Who would not have been ashamed to hear this answer from the brother of Moses, 'Pluck off your earrings'? He should have said, 'Pluck this idolatrous thought out of your hearts'.

—Bishop Hall.

Exodus 32:3

Unless reason be employed in ascertaining what doctrines are revealed, humility cannot be exercised in acquiescing in them; and there is surely at least as much presumption in measuring everything by our own fancies, feelings, and prejudices, as by our own reasonings. Such voluntary humiliation is a prostration, not of ourselves before God, but of one part of ourselves before another part, and resembles the idolatry of the Israelites in the wilderness: 'The people stripped themselves of their golden ornaments, and cast them into the fire, and there came out this calf.

—Archbishop Whately, Annotations to Bacon's Essays (i.).

Exodus 32:4

It is the very joy of man's heart to admire, where he can; nothing so lifts him from all his mean imprisonments, were it but for moments, as true admiration. Thus it has been said, 'All men, especially all women, are born worshippers'; and will worship, if it be but possible. Possible to worship a Something, even a small one; not so possible a mere loud-blaring Nothing! What sight is more pathetic than that of poor multitudes of persons met to gaze at Kings' Progresses, Lord Mayors' Shows, and other gilt-gingerbread phenomena of the worshipful sort, in these times; each so eager to worship; each, with a dim fatal sense of disappointment, finding that he cannot lightly here! These be thy gods, O Israel? and thou art so willing to worship—poor Israel.

—Carlyle in Past and Present.

Exodus 32:5

Writing in 1657 to Lord Craighall, Samuel Rutherford warns him seriously against kneeling before the consecrated elements. 'Neither will your intention help, which is not of the essence of worship; for then, Aaron in saying, "To-morrow shall be a feast for Jehovah,' that is, for the golden calf, should not have been guilty of idolatry; for he intended only to decline the lash of the people's fury, not to honour the calf.
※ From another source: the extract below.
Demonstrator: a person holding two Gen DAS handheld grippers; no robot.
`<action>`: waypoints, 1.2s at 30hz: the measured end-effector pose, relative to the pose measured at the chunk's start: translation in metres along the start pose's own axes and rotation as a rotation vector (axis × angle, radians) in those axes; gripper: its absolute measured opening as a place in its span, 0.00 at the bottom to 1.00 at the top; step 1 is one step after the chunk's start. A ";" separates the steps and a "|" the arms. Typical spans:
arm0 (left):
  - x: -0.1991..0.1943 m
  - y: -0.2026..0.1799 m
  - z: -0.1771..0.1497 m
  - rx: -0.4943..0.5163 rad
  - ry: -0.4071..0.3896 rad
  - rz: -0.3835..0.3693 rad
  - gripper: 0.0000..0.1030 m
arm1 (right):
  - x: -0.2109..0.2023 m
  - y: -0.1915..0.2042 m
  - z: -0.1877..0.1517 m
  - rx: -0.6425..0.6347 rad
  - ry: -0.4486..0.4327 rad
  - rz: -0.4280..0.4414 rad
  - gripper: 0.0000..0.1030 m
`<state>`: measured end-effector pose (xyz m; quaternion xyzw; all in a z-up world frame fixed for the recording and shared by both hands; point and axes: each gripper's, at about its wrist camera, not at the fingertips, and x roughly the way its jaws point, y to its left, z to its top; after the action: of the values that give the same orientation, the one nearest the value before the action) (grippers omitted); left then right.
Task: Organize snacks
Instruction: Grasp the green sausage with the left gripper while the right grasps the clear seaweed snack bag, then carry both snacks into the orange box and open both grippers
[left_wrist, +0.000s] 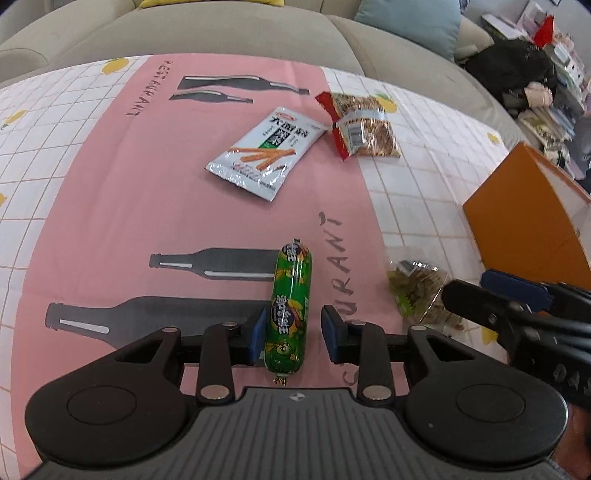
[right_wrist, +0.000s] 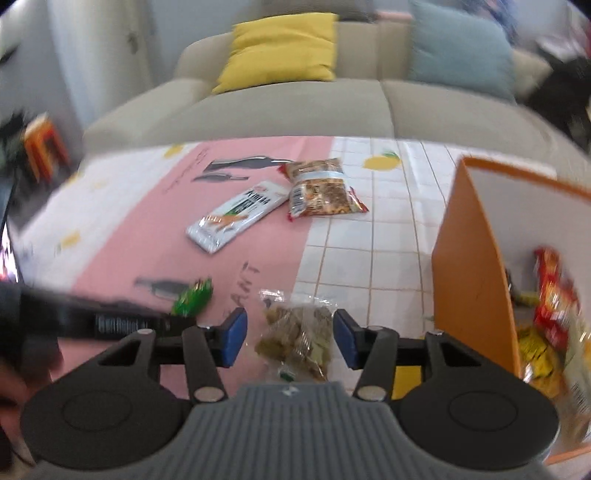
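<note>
A green sausage stick (left_wrist: 290, 306) lies on the pink tablecloth (left_wrist: 147, 206) between the jaws of my left gripper (left_wrist: 293, 332). The jaws stand open: a gap shows on the stick's right side. In the right wrist view a clear bag of greenish snack (right_wrist: 295, 336) lies between the blue pads of my right gripper (right_wrist: 290, 339), which is open and does not press on the bag. Farther back lie a white snack packet (left_wrist: 266, 151) and a red-edged bag of nuts (left_wrist: 364, 129). The orange box (right_wrist: 469, 266) at the right holds several red and yellow packets (right_wrist: 554, 306).
A beige sofa (right_wrist: 295, 107) with a yellow cushion (right_wrist: 280, 48) and a blue cushion (right_wrist: 458, 51) stands behind the table. The orange box's wall rises close to the right of my right gripper. Clutter fills the far right of the room (left_wrist: 535, 85).
</note>
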<state>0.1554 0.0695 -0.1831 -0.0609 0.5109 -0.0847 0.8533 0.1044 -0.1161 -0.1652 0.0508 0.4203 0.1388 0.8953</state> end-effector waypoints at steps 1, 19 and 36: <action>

Your intention to honour Christ is nothing, seeing that religious kneeling, by God's institution, doth necessarily impart religious and Divine adoration.'

Recreations and Amusements

Exodus 32:6

I. We must have 'play'. Even the children of Israel must. We have great examples in this matter. Our Incarnate Lord and His Apostles had their feasts as well as their fasts; their quiet hours as well as their hours crowded with holy toil.

Such 'play' is greatly needed in our overworked days. Physical labour requires mental amusement, and mental labour demands physical recreation.

The words 'amusement' and 'recreation' are in themselves full of suggestiveness. The idea of the word 'amusement' is 'to draw the mind to' something lighter. 'Recreation' obviously signifies a fresh creation.

Everything, however, depends upon the quality and the quantity of our recreations and amusements.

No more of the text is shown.